**Exercise prompt**
Line by line, output the data that follows exactly as written.

**Data below**
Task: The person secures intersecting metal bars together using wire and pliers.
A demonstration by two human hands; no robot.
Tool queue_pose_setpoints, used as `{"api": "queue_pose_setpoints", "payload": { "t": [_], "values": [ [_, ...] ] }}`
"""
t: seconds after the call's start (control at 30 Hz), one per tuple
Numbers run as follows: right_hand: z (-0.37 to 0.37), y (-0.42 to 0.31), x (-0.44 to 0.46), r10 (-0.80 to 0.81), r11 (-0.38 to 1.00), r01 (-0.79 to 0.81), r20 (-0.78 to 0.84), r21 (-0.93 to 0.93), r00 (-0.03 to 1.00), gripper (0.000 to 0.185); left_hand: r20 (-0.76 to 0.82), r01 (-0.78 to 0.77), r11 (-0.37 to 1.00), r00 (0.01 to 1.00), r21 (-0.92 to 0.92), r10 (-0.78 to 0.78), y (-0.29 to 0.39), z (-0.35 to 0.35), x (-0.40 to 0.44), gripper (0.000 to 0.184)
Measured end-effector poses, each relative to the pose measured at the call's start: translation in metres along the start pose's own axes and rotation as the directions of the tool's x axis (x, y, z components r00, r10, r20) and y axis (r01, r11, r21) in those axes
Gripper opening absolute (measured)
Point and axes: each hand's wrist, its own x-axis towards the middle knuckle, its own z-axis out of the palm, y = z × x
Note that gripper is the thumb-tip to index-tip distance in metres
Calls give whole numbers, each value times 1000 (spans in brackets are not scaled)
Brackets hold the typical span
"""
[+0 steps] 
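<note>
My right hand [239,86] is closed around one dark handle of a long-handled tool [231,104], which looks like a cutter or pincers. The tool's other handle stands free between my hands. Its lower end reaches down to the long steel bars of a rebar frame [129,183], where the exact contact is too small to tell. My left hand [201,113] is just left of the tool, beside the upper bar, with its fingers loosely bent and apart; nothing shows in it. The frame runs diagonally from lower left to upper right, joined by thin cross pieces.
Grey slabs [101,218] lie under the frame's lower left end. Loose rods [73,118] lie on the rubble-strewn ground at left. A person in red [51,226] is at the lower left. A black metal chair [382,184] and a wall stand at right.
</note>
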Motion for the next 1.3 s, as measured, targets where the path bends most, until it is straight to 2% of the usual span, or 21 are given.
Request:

**Exercise answer**
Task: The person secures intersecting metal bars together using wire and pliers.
A demonstration by two human hands; no robot.
Tool queue_pose_setpoints, used as `{"api": "queue_pose_setpoints", "payload": { "t": [_], "values": [ [_, ...] ] }}`
"""
t: seconds after the call's start (control at 30 Hz), one per tuple
Numbers run as follows: right_hand: z (-0.37 to 0.37), y (-0.42 to 0.31), x (-0.44 to 0.46), r10 (-0.80 to 0.81), r11 (-0.38 to 1.00), r01 (-0.79 to 0.81), r20 (-0.78 to 0.84), r21 (-0.93 to 0.93), r00 (-0.03 to 1.00), gripper (0.000 to 0.185); left_hand: r20 (-0.76 to 0.82), r01 (-0.78 to 0.77), r11 (-0.37 to 1.00), r00 (0.01 to 1.00), r21 (-0.92 to 0.92), r10 (-0.78 to 0.78), y (-0.29 to 0.39), z (-0.35 to 0.35), x (-0.40 to 0.44), gripper (0.000 to 0.184)
Measured end-effector poses, each relative to the pose measured at the call's start: translation in metres along the start pose's own axes and rotation as the directions of the tool's x axis (x, y, z components r00, r10, r20) and y axis (r01, r11, r21) in those axes
Gripper opening absolute (measured)
Point and axes: each hand's wrist, its own x-axis towards the middle knuckle, its own z-axis out of the palm, y = z × x
Note that gripper is the thumb-tip to index-tip distance in metres
Calls give whole numbers, each value times 1000 (spans in brackets are not scaled)
Brackets hold the typical span
"""
[+0 steps] 
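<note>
My right hand [239,86] is closed around one dark handle of a long-handled tool [231,104], which looks like a cutter or pincers. The tool's other handle stands free between my hands. Its lower end reaches down to the long steel bars of a rebar frame [129,183], where the exact contact is too small to tell. My left hand [201,113] is just left of the tool, beside the upper bar, with its fingers loosely bent and apart; nothing shows in it. The frame runs diagonally from lower left to upper right, joined by thin cross pieces.
Grey slabs [101,218] lie under the frame's lower left end. Loose rods [73,118] lie on the rubble-strewn ground at left. A person in red [51,226] is at the lower left. A black metal chair [382,184] and a wall stand at right.
</note>
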Motion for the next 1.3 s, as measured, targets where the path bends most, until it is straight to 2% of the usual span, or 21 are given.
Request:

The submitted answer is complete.